On Monday morning I was too sick to go to Pilates. The yoga instructor called at 9:30. "I'm confirming our meeting at 10."
"No, 10:30 or 11," I said. I didn't explain that I would have been at Pilates, except that I was sick, because he didn't let me.
"Oh, glad I called," he said, and hung up. I went to the Tea Lounge at 10:30. He did not arrive. At 12:30 I went home, to a message on my machine. "This is me, I'm at the Tea Lounge on the left side," he said. That is, the Tea Lounge on Union St., where I suspected he'd probably gone.
I called back. "I was at the Tea Lounge on 7th ave., like I told you twice," I said.
"Yeah, the Tea Lounge between 6th and 7th," he said.
"No, the Tea Lounge on 7th Ave. and 10th, right next to the 7th Ave. Fitness Collective, where I go to class, like I also told you TWICE," I said. "I'm sorry if I sound angry, but to be a good counselor you have to LISTEN to people. I don't think I want to reschedule this appointment. Goodbye," I said, and hung up.
He called back. "You don't have to apologize for being angry. I'm sorry about the miscommunication," he said. I let the answering machine handle it. I do not need to get into any issues at all with someone who tunes out 85% of the words that come out of my mouth, the first three times we converse.
But I was way more bent out of shape than I should have been. Not-being-listened-to is now a hair-trigger issue for me.

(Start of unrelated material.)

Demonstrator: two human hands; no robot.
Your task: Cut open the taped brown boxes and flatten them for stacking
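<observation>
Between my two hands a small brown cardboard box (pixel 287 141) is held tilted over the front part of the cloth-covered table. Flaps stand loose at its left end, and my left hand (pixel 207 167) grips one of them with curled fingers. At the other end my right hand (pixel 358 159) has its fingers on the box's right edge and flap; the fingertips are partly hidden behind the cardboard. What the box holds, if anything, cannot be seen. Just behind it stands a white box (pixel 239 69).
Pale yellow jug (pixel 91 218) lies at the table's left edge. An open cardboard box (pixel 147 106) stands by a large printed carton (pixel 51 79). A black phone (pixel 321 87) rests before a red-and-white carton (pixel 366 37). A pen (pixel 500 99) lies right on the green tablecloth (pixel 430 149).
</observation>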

This is definitely and directly related to my ex-relationship with ex-boyfriend, who never let me finish a sentence when I was talking about something of crucial importance to me, such as sex, spirituality, art, economics or commitment. He would seriously investigate the outlandish claims of his diagnosably schizophrenic ex-girlfriend, the one who claimed to be married to John Mayer; he made a thorough search of the John Mayer website before regretfully admitting that there was no public evidence that John Mayer had secretly married a schizophrenic woman fifteen years his senior in Minneapolis. But I don't think he ever looked at a copy of Course in Miracles, or even Googled it, before screaming at me that I was in some kind of CULT that wanted to lobotomize him and induce him to sacrifice his life in the army of a Chinese emperor. I would listen and listen and listen to paranoid rant after paranoid rant, assuming that at some point he would realize how ridiculous he sounded, shut up and let me say something. It never happened. He continued ranting until he ranted himself right out of the relationship, never once asking for my point of view. I'm sure he doesn't read this blog.
So, you say, why the hell were you with this person in the first place? Good riddance.
But the fact is that I loved him, enough so that it's probably a blessing that he dumped me, because I wouldn't have given up, not until he'd wasted the last of my potential child-bearing years, destroyed my career, ruined me financially and dumped me anyway. And as nice as it is to study the Course without someone ranting in my ear, and pushing me to stock groceries for a living, and show my paintings in dingy bars and coffee shops because of course GALLERIES wouldn't want to, and move to a dingy, anonymous apartment in Staten Island because he didn't want to live with me, I was happier. I was happier when I was with him because I loved him, and when he walked through the door I'd light up like a sparkler and go to hug him, always.
So on Monday I ended up writing myself a letter, the letter that my ex-boyfriend's Higher Self would have written to me if he'd been at all in touch, which he never was. I apologized to myself for not listening, insulting my figure, belittling my feelings, treating me like a crazy person, dismissing my spirituality, trying to control my behavior instead of genuinely being a partner to me. I held onto it for a couple of days, then decided to mail it. Once I'd dropped it into the mailbox I realized I'd forgotten to stamp it. Oh well. He wouldn't have listened anyway. Just another schizophrenic ex-girlfriend.